Diminution de la facture énergétique

 Selon Batiactu, une étude  confirme ce que; l’investissement accru dans la performance thermique d’un bâtiment neuf est rentable.

Et c’est grâce aux  économies d’énergie réalisées sur la durée de vie de détention du logement.

Les conclusions du Commissariat Général au Développement Durable (ministère de l’Ecologie) sont étayées par des chiffres.

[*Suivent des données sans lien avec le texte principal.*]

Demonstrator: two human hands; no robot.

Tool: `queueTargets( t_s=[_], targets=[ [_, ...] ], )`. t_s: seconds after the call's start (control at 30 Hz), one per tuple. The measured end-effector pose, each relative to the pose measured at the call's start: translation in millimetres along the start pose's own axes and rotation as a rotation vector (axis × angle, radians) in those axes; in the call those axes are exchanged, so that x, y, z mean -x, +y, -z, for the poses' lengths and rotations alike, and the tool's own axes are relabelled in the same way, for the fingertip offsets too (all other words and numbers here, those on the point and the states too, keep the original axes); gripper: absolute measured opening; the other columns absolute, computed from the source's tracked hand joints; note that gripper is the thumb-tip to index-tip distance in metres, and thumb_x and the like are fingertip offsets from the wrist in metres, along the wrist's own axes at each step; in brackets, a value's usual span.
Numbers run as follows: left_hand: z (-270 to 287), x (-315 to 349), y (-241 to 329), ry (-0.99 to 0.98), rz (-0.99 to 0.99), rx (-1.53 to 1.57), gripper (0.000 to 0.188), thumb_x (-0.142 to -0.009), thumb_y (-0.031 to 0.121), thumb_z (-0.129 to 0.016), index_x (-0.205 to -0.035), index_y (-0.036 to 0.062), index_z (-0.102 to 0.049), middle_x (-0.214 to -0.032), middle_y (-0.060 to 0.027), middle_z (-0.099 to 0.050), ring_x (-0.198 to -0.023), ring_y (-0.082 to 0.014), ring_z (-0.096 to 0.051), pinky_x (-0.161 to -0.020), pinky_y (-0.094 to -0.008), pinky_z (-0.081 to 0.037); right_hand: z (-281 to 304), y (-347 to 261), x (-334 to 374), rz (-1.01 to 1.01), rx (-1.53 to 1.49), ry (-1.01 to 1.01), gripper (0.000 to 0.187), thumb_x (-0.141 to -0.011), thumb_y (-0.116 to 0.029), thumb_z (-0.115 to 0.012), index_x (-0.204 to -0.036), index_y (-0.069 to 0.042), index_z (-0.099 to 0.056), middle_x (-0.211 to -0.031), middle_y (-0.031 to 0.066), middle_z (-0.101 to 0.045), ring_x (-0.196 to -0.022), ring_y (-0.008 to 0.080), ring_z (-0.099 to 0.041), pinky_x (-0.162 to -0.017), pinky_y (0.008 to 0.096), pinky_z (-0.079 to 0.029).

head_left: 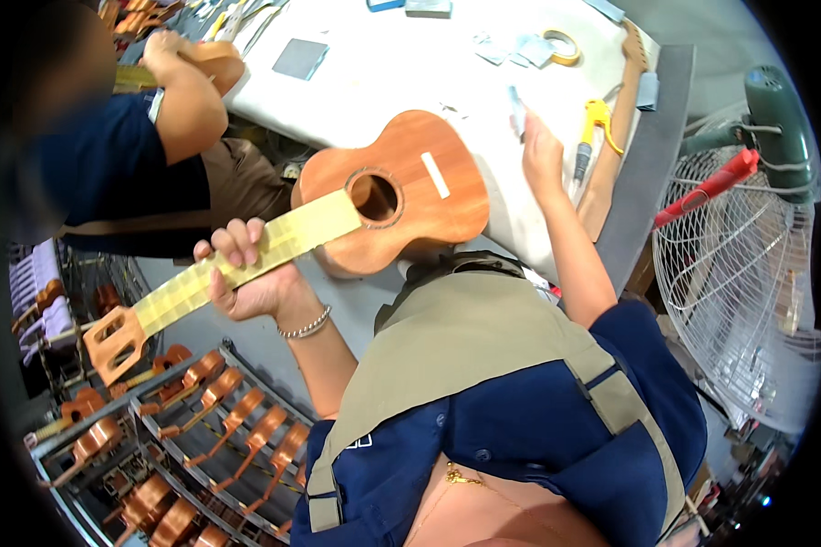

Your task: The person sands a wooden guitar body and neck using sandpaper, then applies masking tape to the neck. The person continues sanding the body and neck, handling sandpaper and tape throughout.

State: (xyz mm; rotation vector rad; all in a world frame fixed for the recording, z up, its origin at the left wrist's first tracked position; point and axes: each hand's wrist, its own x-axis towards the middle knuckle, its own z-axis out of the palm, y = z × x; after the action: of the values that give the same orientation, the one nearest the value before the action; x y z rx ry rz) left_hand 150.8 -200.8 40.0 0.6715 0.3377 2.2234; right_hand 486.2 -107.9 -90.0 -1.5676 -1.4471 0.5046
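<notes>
A brown wooden ukulele point(447, 214) lies face up across my lap at the table's near edge, its headstock to the left. Yellow tape point(315, 223) covers its fretboard, and a pale strip point(435, 175) marks the top beyond the sound hole. My left hand point(260, 283) is wrapped round the neck, fingertips over the taped face. Over the white table point(383, 73), my right hand point(543, 159) is closed on a thin, pale blue-grey strip point(517, 111); its exact kind is unclear. Beside that hand lies a yellow-and-grey hand tool point(593, 132).
A tape roll point(564, 47) and blue-grey sheets point(520, 50) are at the back. A loose wooden neck point(611, 137) lies along the right edge, near a caged fan point(734, 273). At left a co-worker point(146, 164) handles another instrument; racks of ukuleles point(219, 392) stand lower left.
</notes>
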Motion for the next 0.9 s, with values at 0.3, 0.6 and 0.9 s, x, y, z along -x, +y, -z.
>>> queueTargets(
  t_s=[0.3,0.6,0.9],
  targets=[
    [45.8,6.6,-9.7,0.396,-0.064,-0.159,0.027,-0.078,0.038,-0.049,-0.076,0.0117,-0.052,-0.055,-0.0015,-0.040,-0.053,-0.0156,-0.042,-0.067,-0.0341,-0.046,-22.4,-77.6,79.3,0.804,0.038,-0.521,0.078,-0.059,-0.022,-0.078,-0.129,-0.007,-0.045,-0.123,0.0146,-0.052,-0.114,0.0302,-0.050,-0.099,0.0505,-0.037],
    [97.2,31.7,3.3,0.616,-0.075,-0.017,0.025,-0.075,0.037,-0.050,-0.071,0.0124,-0.047,-0.054,-0.0004,-0.038,-0.051,-0.0147,-0.040,-0.066,-0.0312,-0.044,-31.8,-79.4,81.9,0.780,0.059,-0.724,0.072,-0.059,-0.009,-0.077,-0.124,-0.006,-0.046,-0.129,0.0138,-0.048,-0.121,0.0335,-0.045,-0.101,0.0510,-0.034],
    [94.5,33.4,5.2,0.593,-0.047,-0.043,0.023,-0.072,0.036,-0.052,-0.070,0.0135,-0.046,-0.055,-0.0001,-0.038,-0.052,-0.0144,-0.041,-0.067,-0.0303,-0.044,-49.2,-76.3,56.7,0.906,-0.099,-0.856,0.069,-0.068,-0.019,-0.073,-0.128,-0.005,-0.043,-0.136,0.0146,-0.040,-0.124,0.0327,-0.041,-0.099,0.0435,-0.037]
  ],
)
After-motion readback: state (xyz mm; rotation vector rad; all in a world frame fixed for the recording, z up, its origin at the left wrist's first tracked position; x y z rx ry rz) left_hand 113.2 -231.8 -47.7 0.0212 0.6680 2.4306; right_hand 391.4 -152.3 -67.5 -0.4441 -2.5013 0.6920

Ainsi, l’étude nous apprend que l’écart de prix entre une construction RT 2005 et une construction BBC (équivalente à la RT 2012, entrée en vigueur au 1er janvier 2013) s’élève à 14 % dans le secteur individuel. Un surcoût non négligeable. Mais avec une division de 3 ou 4 , de la consommation en énergie primaire par m2 . Au plan national, par exemple, cette réduction des déperditions énergétiques  entraîne une économie non négligeable.

L’électrique moins cher que le gaz

L’enquête estime que les coûts de construction sont également impactés par le type de chauffage choisi.

« Du point de vue de la construction, l’utilisation de l’électricité comme énergie de chauffage constitue la configuration la moins onéreuse. En comparaison avec le gaz, l’électricité conduit, à des coûts de construction respectivement 6 % à 4 % moins élevés dans l’individuel et le collectif ».

Ils poursuivent : « Sur le long terme, les investissements réalisés au moment de la construction conduisent à des économies dans l’usage futur du logement ». Le surcoût s’élèverait ainsi à 13.600 € pour une maison individuelle de 120 m². « Le potentiel de diminution des consommations et factures énergétiques est d’autant plus élevé que le type d’énergie utilisée est onéreux et que la superficie du logement est grande », précisent-ils.

Des économies potentielles… à 19 °C

Les auteurs évaluent les économies d’énergies à 580-650 €/an , en appliquant les niveaux de prix de l’énergie de 2014. Sur 25 ans, ces économies compensent partiellement le surcoût de construction dans l’hypothèse où les prix de l’énergie resteraient stables. Une compensation complète interviendrait avec une hausse de +3,5 % du prix de l’électricité dans l’individuel. Pour les logements chauffés au gaz, la compensation totale est sensiblement voisine : +3,1 % dans l’individuel. Des résultats calculés sur la base d’une température de référence (19 °C), le choix d’une température plus élevée estompant les économies potentielles. L’étude conclut : « L’étape du niveau de performance énergétique BBC, sur le chemin ambitieux du Bâtiment à énergie positive et de la transition énergétique, semble néanmoins (…) s’être réalisée à coûts maîtrisés ». Une bonne nouvelle pour les locataires et propriétaires de logements RT 2012.